The EU effort is just the latest of government's around the globe seeking to glean more about their citizens from their online behavior. The United Arab Emirates has threatened to shut BlackBerry service unless the company provides information to help government security services circumvent its encryption. The US, too, is seeking to make snooping online easier. In late July, the Obama administration proposed new laws to allow the government to look at browser histories and obtain the e-mail addresses of citizens without judicial oversight.

To critics, the EU laws and the behavior of other governments amount to a surveillance land-grab. In the case of Europe, that's prompted a groundswell of opposition across Europe. Now a group in Ireland is challenging the new regime – seeking permission from the Irish courts to sue the European Court of Justice (ECJ) to strike down new Irish laws designed to bring the country into line with broader European standards.

If Digital Rights Ireland, which argues that the laws violate the European Convention on Human Rights, wins, it would set the stage for successful challenges to the rules across Europe.

"The main thing we want to see is our data retention laws repealed," says T.J. McIntyre, a law lecturer at University College Dublin and head of Digital Rights Ireland. Mr. McIntyre says the laws criminalize ordinary citizens.
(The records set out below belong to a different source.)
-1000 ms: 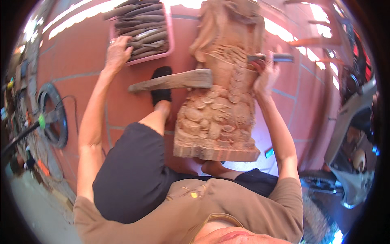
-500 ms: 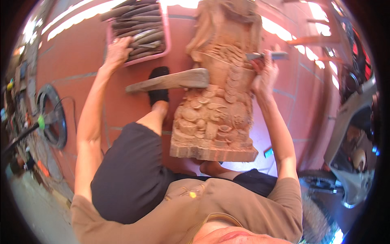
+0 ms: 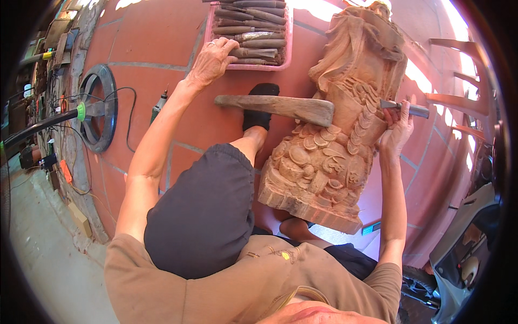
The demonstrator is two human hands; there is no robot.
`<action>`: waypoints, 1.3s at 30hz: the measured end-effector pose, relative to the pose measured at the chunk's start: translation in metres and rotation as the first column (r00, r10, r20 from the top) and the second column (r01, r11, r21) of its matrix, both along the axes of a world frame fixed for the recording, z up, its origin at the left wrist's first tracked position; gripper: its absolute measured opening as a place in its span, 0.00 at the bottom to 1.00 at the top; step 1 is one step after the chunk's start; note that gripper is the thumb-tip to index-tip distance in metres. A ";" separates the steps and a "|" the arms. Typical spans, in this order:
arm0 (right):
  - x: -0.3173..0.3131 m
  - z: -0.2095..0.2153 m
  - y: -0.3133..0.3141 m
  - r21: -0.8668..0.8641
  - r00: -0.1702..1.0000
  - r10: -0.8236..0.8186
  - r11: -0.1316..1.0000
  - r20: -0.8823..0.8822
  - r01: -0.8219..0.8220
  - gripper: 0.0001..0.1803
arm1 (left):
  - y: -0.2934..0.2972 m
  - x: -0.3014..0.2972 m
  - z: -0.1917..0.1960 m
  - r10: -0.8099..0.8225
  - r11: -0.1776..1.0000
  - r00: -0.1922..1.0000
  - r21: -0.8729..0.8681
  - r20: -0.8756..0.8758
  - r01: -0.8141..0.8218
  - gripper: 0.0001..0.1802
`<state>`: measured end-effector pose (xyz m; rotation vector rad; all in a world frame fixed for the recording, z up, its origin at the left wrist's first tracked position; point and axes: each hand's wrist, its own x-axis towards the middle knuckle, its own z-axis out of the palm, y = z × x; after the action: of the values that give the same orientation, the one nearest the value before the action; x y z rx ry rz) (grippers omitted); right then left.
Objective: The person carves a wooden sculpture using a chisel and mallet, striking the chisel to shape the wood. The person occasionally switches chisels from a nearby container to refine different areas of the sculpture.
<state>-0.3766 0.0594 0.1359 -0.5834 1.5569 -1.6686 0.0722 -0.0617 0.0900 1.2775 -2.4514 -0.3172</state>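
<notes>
A large carved wooden statue (image 3: 329, 146) leans across my lap on the red tiled floor. My right hand (image 3: 396, 132) is shut on a metal chisel (image 3: 407, 108), whose tip is against the carving's right side. My left hand (image 3: 213, 59) reaches to a pink tray (image 3: 288, 51) full of several wooden-handled chisels, with bent fingers lying on the nearest ones; whether it grips one is unclear. A wooden mallet (image 3: 280, 107) lies between the tray and the statue, above my black-socked foot (image 3: 259, 116).
A black round fan (image 3: 100, 108) with cables lies at left on the floor, with a small green-tipped power tool (image 3: 157, 107) beside it. A wooden chair frame (image 3: 458, 86) stands at right. A scooter (image 3: 464, 259) is parked at lower right. Clutter lines the far-left edge.
My left hand has slid a little further over the chisels in the tray. My right hand still holds its chisel at the carving. The mallet has not moved.
</notes>
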 end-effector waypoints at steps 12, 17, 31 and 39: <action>0.003 0.002 -0.001 0.014 1.000 -0.013 1.000 -0.017 0.013 0.29 | 0.022 0.005 -0.003 0.137 0.942 0.958 0.331 -0.253 -0.047 0.15; 0.002 0.004 -0.001 0.007 1.000 0.007 1.000 -0.006 -0.007 0.35 | 0.024 0.010 -0.010 0.144 0.918 0.957 0.395 -0.252 -0.034 0.15; 0.000 0.003 0.000 0.004 1.000 0.009 1.000 -0.014 -0.009 0.32 | 0.022 0.003 0.027 0.359 0.516 0.904 0.856 -0.232 0.015 0.16; 0.003 0.000 -0.002 0.008 1.000 -0.011 1.000 -0.025 0.011 0.27 | -0.005 -0.010 0.003 0.088 0.930 0.995 0.361 -0.047 -0.065 0.12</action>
<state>-0.3733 0.0577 0.1358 -0.5943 1.5864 -1.6689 0.0627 -0.0671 0.0932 1.4764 -2.3535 -0.8029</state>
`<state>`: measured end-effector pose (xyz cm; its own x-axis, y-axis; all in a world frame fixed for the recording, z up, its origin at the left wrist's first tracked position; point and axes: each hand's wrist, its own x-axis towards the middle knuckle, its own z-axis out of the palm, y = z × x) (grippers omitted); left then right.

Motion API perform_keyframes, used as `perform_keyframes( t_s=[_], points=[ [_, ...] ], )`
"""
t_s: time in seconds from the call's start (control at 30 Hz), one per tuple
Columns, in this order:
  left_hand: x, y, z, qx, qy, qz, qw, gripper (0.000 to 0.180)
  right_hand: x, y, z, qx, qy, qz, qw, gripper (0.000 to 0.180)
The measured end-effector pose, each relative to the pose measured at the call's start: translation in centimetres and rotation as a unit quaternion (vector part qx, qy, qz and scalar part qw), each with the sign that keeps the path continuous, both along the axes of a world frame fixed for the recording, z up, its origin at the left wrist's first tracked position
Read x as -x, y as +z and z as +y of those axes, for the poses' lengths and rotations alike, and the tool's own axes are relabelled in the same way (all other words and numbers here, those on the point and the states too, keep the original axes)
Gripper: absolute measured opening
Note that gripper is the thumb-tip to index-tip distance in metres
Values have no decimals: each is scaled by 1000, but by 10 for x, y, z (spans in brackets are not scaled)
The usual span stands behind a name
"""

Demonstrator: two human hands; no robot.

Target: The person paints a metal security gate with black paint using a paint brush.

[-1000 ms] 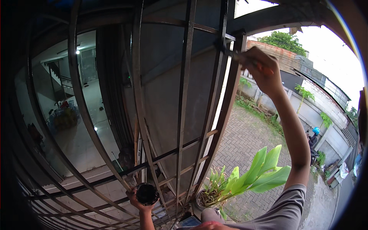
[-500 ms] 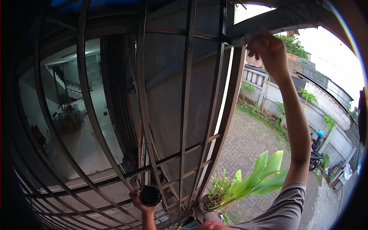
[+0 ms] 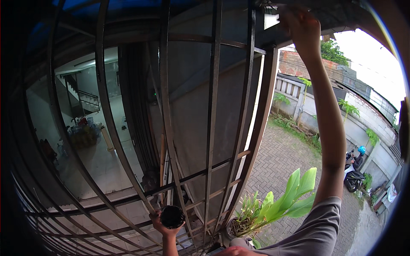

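Note:
My left hand (image 3: 160, 224) is wrapped round a small round cup (image 3: 172, 217) with a dark, glossy black inside, low in front of the gate. Raised high at the upper right, my right hand (image 3: 302, 22) has its fingers curled together near the top beam. Blur and shadow there hide what its fingers hold. The metal bar grille (image 3: 210, 106) stands between the two hands, dark and shiny on its upper bars and browner lower down. Its brown end post (image 3: 260, 115) runs below and left of my right hand.
A potted leafy plant (image 3: 279, 205) stands at the grille's foot, right of my left hand. Behind the bars lies a tiled room (image 3: 102, 158) with piled goods. Outside are a paved yard (image 3: 277, 153), a wall, and a person in a blue helmet (image 3: 361, 150) by a motorbike.
My right hand has moved up, away from the top corner of the grille toward the beam above. The left hand still holds the cup. The view has shifted slightly.

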<state>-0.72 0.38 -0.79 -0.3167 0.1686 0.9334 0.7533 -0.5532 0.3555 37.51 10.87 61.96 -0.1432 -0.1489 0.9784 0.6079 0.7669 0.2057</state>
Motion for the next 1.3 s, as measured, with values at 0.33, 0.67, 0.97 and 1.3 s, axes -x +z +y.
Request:
perform_keyframes(
  t_s=[0.33, 0.67, 0.97, 1.3],
  points=[
    [14, -17, -9, 61, -9, -27, 998, 95, 15, -11, 0, 149, 93, -55, 983, 12],
    [8, -10, -4, 30, 11, 3, 999, 97, 29, 23, 2, 158, 74, 14, 984, 28],
    [3, -12, -1, 61, -10, -32, 998, 96, 28, 55, 5, 4, 123, 69, 990, 23],
    [1, -11, -2, 36, -45, -100, 993, 94, 21, -81, -14, 208, 52, -60, 975, 14]
  ],
)
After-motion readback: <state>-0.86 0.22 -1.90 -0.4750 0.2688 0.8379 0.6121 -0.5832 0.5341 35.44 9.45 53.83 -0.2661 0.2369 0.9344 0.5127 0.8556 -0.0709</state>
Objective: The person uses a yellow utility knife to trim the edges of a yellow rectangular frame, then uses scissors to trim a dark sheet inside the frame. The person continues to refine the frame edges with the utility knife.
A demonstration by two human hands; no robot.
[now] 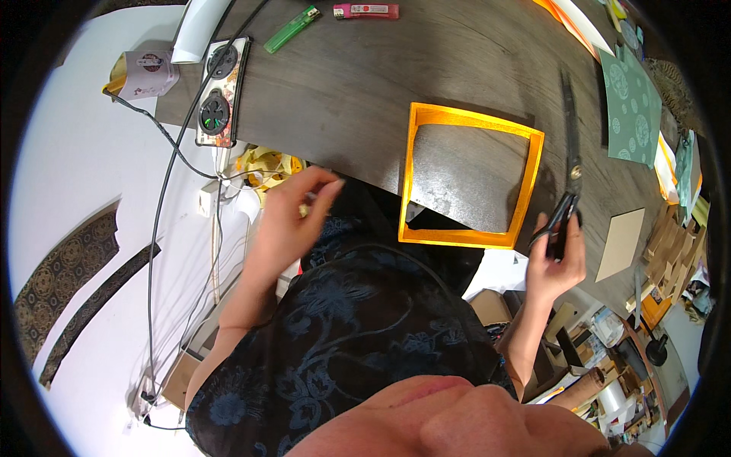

Online privacy has become a key civil liberty battleground. Face­book and Google are amassing colos­sal amounts of data about users' thoughts, desires, and impulses, which busi­nesses covet and pay handsomely for.

Across Europe, a backlash against the storage of private data is growing. Civil society groups like the European Federation of Journalists have criticized the practice, and in Germany almost 35,000 people, including Justice Minister Sabine Leutheusser-Schnarrenberger, sued their own government over the issue.

"There is a real problem in Europe today. It is a breach of the European Convention on Human Rights, which says that everyone has the right to a private life. That fundamental right has to extend into digital life," says Christian Engström, a member of the European Parliament for Sweden's controversial Pirate Party, elected on a platform of digital rights.